### Get average long traffic for Wednesday and Sunday

In [13]:
import io
import pandas as pd
import numpy as np
import random
import seaborn as sns
import matplotlib.pyplot as plt
from matplotlib.backends.backend_pdf import PdfPages
import os

In [14]:
def arrivals_each_case(site, day, p_HGV=0.4,p_eHGV = 0.2,p_eHGV_stop = 0.2,num_cases=9,target_column='long_eHGV_stop'):
    # Read the CSV file
    df = pd.read_csv(f"site{site}_day{day}_long_traffic.csv", index_col=0)   
    df_avg = df.mean(axis=1)  # Compute mean across columns for each row

    # Convert df_avg from a Series to a DataFrame and rename the column
    df_avg = pd.DataFrame(df_avg)
    df_avg.columns = ['avg_long']  # Rename the column to 'avg_long'

    # Compute the long_HGV, long_eHGV, long_eHGV_stop values
    df_avg['long_HGV'] = round(df_avg['avg_long'] * p_HGV)
    df_avg['long_eHGV'] = round(df_avg['long_HGV'] * p_eHGV)
    df_avg['long_eHGV_stop'] = round(df_avg['long_eHGV'] * p_eHGV_stop)
    
    # Create a matrix of zeros with shape (n_rows, num_cases)
    case_matrix = np.zeros((df_avg.shape[0], num_cases), dtype=int)

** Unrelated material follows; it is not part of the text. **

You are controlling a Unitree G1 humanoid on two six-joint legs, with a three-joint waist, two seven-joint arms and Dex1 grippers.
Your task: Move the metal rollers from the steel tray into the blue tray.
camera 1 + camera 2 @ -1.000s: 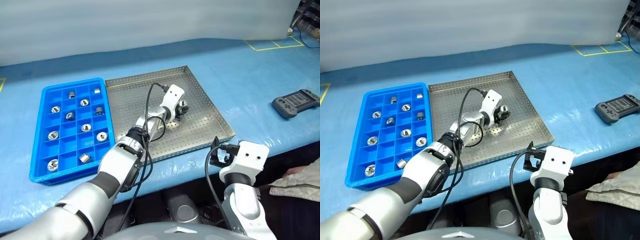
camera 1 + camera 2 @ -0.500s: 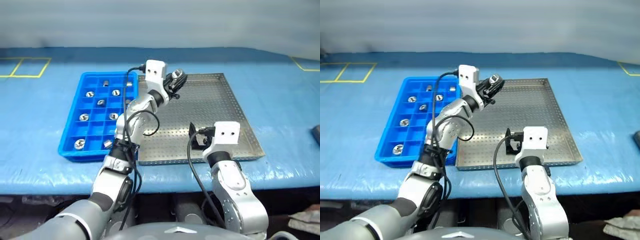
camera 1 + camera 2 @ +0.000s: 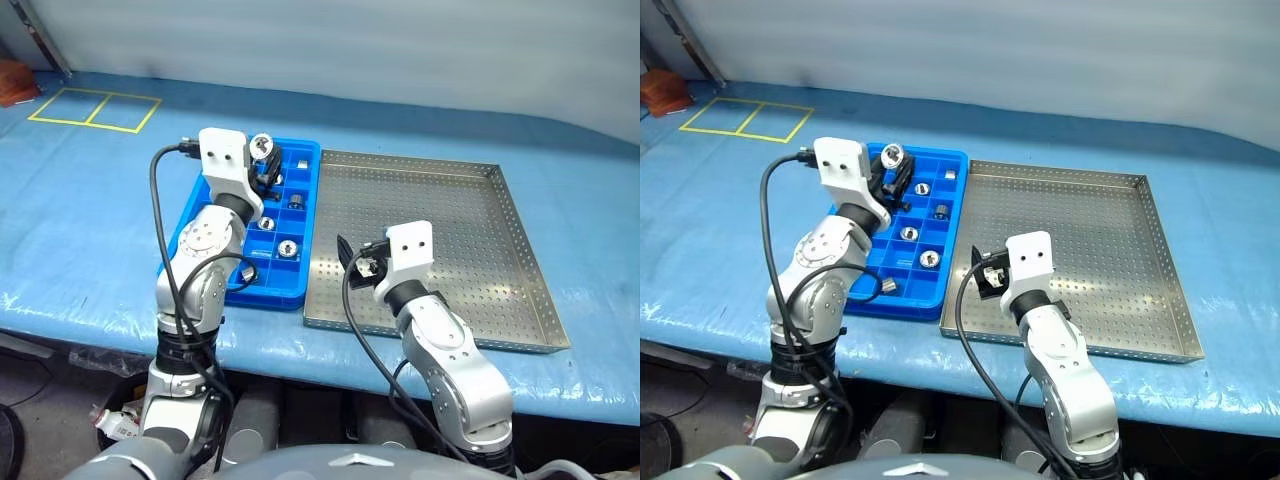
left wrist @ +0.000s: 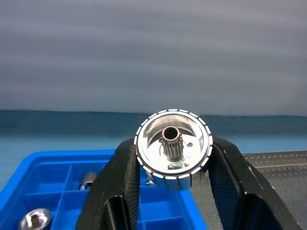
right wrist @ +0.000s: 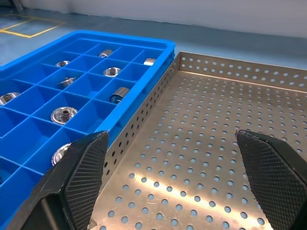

    # Loop over each row and distribute the value of long_eHGV_stop using normal distribution
    for i, row in df_avg.iterrows():
        total_value = row[target_column]  # Value to distribute across cases

        if total_value > 0:
            # Generate random values using normal distribution
            # Mean is total_value / num_cases, and we set a small std deviation (like 0.5) to control the spread
            mean_value = total_value / num_cases
            std_dev = 0.5  # Standard deviation, can be adjusted based on desired spread

            # Generate random values for case1 to case9
            random_cases = np.random.normal(loc=mean_value, scale=std_dev, size=num_cases)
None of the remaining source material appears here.